Weller dismissed suggestions the TUC would call a general strike, which Mick Lynch, the general secretary of the RMT, said on Wednesday he would campaign for. But Weller said: “There is going to be a summer and autumn of industrial action in multiple sectors as workers in all of these sectors say enough is enough. It is going to gain momentum.”

Coordinated action, with strikes by different unions in the same sector on the same day or different sectors on sequential days to keep the pay demands in the public eye for longer, are also likely, said union sources. But mass politicised stoppages across industries are unlikely, since each strike needs to be based on a specific dispute with an employer to be legal.

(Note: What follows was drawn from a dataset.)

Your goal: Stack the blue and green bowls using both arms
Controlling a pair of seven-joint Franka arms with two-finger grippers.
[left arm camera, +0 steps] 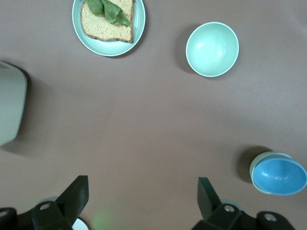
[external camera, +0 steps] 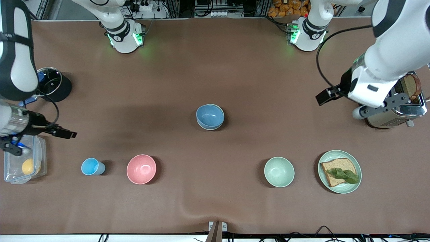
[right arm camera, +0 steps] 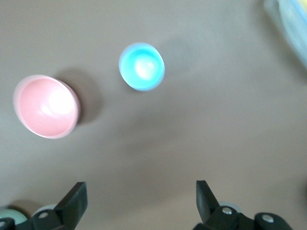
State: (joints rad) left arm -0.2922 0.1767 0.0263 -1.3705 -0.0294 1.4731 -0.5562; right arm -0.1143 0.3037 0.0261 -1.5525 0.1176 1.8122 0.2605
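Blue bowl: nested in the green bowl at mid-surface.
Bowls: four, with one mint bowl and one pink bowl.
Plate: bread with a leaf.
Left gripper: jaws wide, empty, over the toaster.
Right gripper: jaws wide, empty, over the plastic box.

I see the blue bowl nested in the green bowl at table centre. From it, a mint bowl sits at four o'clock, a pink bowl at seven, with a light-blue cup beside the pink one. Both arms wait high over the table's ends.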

After the Labour leader, Keir Starmer, sacked the shadow transport minister Sam Tarry for giving an unauthorised broadcast interview while on an RMT picket line on Wednesday, there were signs of a widening divide in the opposition over how to respond to the strikes.

John McDonnell, the shadow chancellor under Jeremy Corbyn’s leadership of the party, called for “coordinated action”.

“If you look at the ballots that are taking place across the trade union movement, we are talking about millions of workers now voting for industrial action,” he said.

“So, naturally, what people are saying as well [is]: ‘Why not coordinate that?’ Well, I support coordinated action, because if that results in a decent pay rise for people, they are protected against the cost of living crisis. I think that’s the most effective thing to do.”